The culture of Auckland encompasses the city's artistic, culinary, literary, musical, political and social elements, and is well-known throughout the world. As New Zealand's largest city and one of the most important in the Southern Hemisphere, Auckland has a rich and dynamic cultural life and a lengthy, multicultural history. Auckland's genesis as New Zealand's cultural heart began with the large-scale settlement of its fertile land by Ngāti Whātua and various Tainui hapū, before greater settlement by further iwi such as Ngāpuhi and the arrival of Pākehā. Auckland's culture derives further from its multicultural demographics, thanks to large-scale Indian, Colombian, Venezuelan, Arab, Cook Islands Māori, Tongan, Tokelauan, British, Irish, Fijian, Chinese, Niuean, Samoan, Filipino, Khmer, and intertribal Māori immigration, among others.

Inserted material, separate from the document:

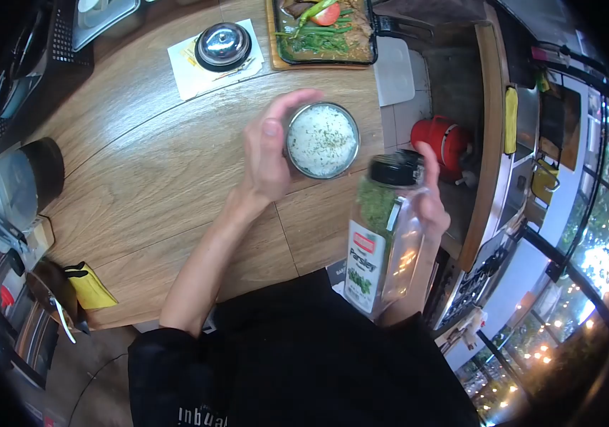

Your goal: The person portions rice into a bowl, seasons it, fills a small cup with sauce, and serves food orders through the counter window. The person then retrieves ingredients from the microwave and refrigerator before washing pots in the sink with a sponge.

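Note:
A round metal bowl of white rice sits on the wooden table, with green flakes scattered over the rice. My left hand is curved around the bowl's left side, its fingers reaching along the far rim. In my right hand is a large clear plastic parsley jar with a black lid. The jar stands nearly upright, lid up and slightly tilted, to the right of the bowl. Green dried flakes show inside it, mostly at the upper left. Much of my right palm is hidden behind the jar.
A black sizzling plate of meat and vegetables lies at the back on a wooden board. Left of it, a silver call bell rests on paper. A black basket and a clear container stand at left. A red canister is below, right.

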A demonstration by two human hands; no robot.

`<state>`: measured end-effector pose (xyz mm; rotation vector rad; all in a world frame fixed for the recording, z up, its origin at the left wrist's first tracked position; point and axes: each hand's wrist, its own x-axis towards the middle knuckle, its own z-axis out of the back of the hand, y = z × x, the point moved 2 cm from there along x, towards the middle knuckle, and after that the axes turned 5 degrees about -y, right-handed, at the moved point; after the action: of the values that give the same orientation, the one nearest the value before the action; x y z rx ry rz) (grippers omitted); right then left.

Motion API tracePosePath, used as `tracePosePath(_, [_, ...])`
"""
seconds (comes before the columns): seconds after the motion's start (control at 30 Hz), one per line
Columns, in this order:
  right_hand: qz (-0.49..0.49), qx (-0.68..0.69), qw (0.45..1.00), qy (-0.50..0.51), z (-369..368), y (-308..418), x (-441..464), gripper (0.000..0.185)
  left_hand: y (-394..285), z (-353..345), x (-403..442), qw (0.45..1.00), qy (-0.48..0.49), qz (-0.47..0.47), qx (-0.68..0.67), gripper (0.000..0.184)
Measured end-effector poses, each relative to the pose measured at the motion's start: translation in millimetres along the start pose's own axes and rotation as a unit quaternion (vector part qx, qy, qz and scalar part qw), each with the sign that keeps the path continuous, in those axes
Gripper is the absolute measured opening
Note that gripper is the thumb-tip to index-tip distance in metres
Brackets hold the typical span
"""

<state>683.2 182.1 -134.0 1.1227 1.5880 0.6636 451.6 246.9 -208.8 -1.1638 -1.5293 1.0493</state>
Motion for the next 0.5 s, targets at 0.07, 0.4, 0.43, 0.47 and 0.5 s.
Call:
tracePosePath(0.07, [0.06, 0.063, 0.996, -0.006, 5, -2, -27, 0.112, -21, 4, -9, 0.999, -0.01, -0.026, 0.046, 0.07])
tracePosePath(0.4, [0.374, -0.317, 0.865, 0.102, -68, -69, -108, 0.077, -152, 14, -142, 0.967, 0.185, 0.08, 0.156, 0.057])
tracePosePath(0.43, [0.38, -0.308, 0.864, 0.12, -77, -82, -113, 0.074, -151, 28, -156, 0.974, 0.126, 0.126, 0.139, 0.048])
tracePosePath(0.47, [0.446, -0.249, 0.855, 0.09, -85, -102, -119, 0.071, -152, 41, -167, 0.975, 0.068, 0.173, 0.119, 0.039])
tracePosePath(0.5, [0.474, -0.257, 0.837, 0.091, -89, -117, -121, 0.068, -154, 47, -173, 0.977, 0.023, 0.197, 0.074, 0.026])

From there, these communities established ethnic strongholds (e.g. historically Samoans in Grey Lynn and Ponsonby, Chinese in Howick, Indians in Papatoetoe, etc).

Auckland has a strong arts scene, with dozens of galleries, and also a well-established food culture. The city is regarded as a highly cosmopolitan and ethnically superdiverse city, with the largest Polynesian population in the world.